{ } Raw JSON

bundles / scipy latest / scipy / stats / _hypotests / tukey_hsd

function

scipy.stats._hypotests:tukey_hsd

source: /scipy/stats/_hypotests.py :1949

Signature

def   tukey_hsd ( * args equal_var = True )

Summary

Perform Tukey's HSD test for equality of means over multiple treatments.

Extended Summary

Tukey's honestly significant difference (HSD) test performs pairwise comparison of means for a set of samples. Whereas ANOVA (e.g. f_oneway) assesses whether the true means underlying each sample are identical, Tukey's HSD is a post hoc test used to compare the mean of each sample to the mean of each other sample.

The null hypothesis is that the distributions underlying the samples all have the same mean. The test statistic, which is computed for every possible pairing of samples, is simply the difference between the sample means. For each pair, the p-value is the probability under the null hypothesis (and other assumptions; see notes) of observing such an extreme value of the statistic, considering that many pairwise comparisons are being performed. Confidence intervals for the difference between each pair of means are also available.

Parameters

sample1, sample2, ... : array_like

The sample measurements for each group. There must be at least two arguments.

equal_var: bool, optional

If True (default) and equal sample size, perform Tukey-HSD test [6]. If True and unequal sample size, perform Tukey-Kramer test [4]. If False, perform Games-Howell test [7], which does not assume equal variances.

Returns

result : `~scipy.stats._result_classes.TukeyHSDResult` instance

The return value is an object with the following attributes:

statistic

statistic

pvalue

pvalue

The object has the following methods:

confidence_interval(confidence_level=0.95):

Compute the confidence interval for the specified confidence level.

Notes

The use of this test relies on several assumptions.

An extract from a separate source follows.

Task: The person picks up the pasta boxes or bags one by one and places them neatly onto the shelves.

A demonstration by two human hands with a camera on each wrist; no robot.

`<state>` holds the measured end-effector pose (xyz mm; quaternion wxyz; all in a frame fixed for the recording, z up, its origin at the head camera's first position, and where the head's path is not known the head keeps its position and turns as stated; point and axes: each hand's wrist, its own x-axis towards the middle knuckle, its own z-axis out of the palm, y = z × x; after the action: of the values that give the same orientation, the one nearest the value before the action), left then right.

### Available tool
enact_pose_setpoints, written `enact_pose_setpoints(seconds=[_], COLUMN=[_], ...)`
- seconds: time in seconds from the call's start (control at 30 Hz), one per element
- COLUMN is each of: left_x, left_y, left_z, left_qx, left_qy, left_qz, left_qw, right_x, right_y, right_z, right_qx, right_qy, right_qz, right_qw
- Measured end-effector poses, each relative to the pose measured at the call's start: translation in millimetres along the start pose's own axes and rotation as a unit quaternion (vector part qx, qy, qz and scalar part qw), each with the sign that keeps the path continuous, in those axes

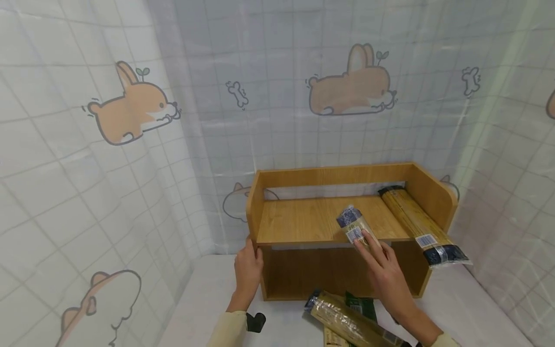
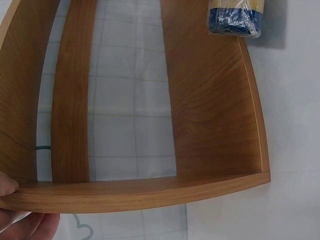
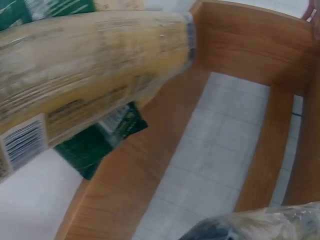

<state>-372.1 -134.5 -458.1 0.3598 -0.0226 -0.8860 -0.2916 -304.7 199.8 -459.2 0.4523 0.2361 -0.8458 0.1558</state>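
My left hand [image 1: 249, 267] grips the left side panel of a two-tier wooden shelf [image 1: 303, 219]. In the left wrist view, the thumb [image 2: 7, 184] is on one face of that panel and the fingers [image 2: 42, 227] on the other. Over the upper board, my right hand [image 1: 388, 274] holds a noodle pack [image 1: 354, 226] with a dark blue end and a barcode, tilted to the upper left. Part of it, a clear wrapper [image 3: 280, 222], shows at the bottom of the right wrist view. Another long noodle pack [image 1: 409, 214] lies along the upper board's right side, its near end overhanging the front.
On the white table [image 1: 208, 284], a golden noodle pack [image 1: 347, 318] lies over a green packet [image 1: 363, 306] and a yellowish packet [image 1: 333, 339], before the shelf's lower compartment. Patterned sheeting [image 1: 277, 120] hangs behind and at both sides.
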Motion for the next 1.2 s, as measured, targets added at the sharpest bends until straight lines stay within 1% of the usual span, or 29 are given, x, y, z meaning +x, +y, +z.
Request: enact_pose_setpoints(seconds=[0.07, 0.27, 0.63, 0.73, 0.93, 1.07, 1.2], left_x=[-0.9, -1.6, -1.6, -1.8, -1.7, -2.1, -1.7], left_y=[0.2, 1.1, 2.5, 2.7, 3.4, 2.2, 1.7], left_z=[0.5, 1.6, 1.4, -0.4, -2.2, -0.8, 0.4], left_qx=[0.001, 0.002, 0.008, 0.004, 0.004, 0.007, 0.003], left_qy=[0.002, 0.013, 0.015, 0.016, 0.005, 0.010, 0.013], left_qz=[-0.001, 0.004, 0.004, 0.004, 0.003, 0.001, 0.006], left_qw=[1.0000, 0.9999, 0.9999, 0.9999, 1.0000, 0.9999, 0.9999], right_x=[3.2, 13.1, 23.5, 27.3, 34.1, 37.3, 39.6], right_y=[2.0, 9.3, 20.4, 21.5, 22.3, 22.8, 23.8], right_z=[-1.5, -7.1, -15.3, -15.9, -17.4, -18.8, -21.0], right_qx=[-0.011, -0.010, -0.015, -0.015, -0.006, 0.001, 0.004], right_qy=[0.000, 0.009, -0.005, -0.008, -0.002, -0.002, -0.003], right_qz=[0.013, 0.038, 0.074, 0.077, 0.074, 0.070, 0.069], right_qw=[1.000, 0.999, 0.997, 0.997, 0.997, 0.998, 0.998])
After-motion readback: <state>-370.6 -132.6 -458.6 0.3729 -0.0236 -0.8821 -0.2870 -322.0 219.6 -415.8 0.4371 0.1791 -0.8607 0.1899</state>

  • The observations are independent within and among groups.

  • The observations within each group are normally distributed.

  • The distributions from which the samples are drawn have the same finite variance.

The original formulation of the test was for samples of equal size drawn from populations assumed to have equal variances [6]. In case of unequal sample sizes, the test uses the Tukey-Kramer method [4]. When equal variances are not assumed (equal_var=False), the test uses the Games-Howell method [7].

Array API Standard Support

tukey_hsd has experimental support for Python Array API Standard compatible backends in addition to NumPy. Please consider testing these features by setting an environment variable SCIPY_ARRAY_API=1 and providing CuPy, PyTorch, JAX, or Dask arrays as array arguments. The following combinations of backend and device (or other capability) are supported.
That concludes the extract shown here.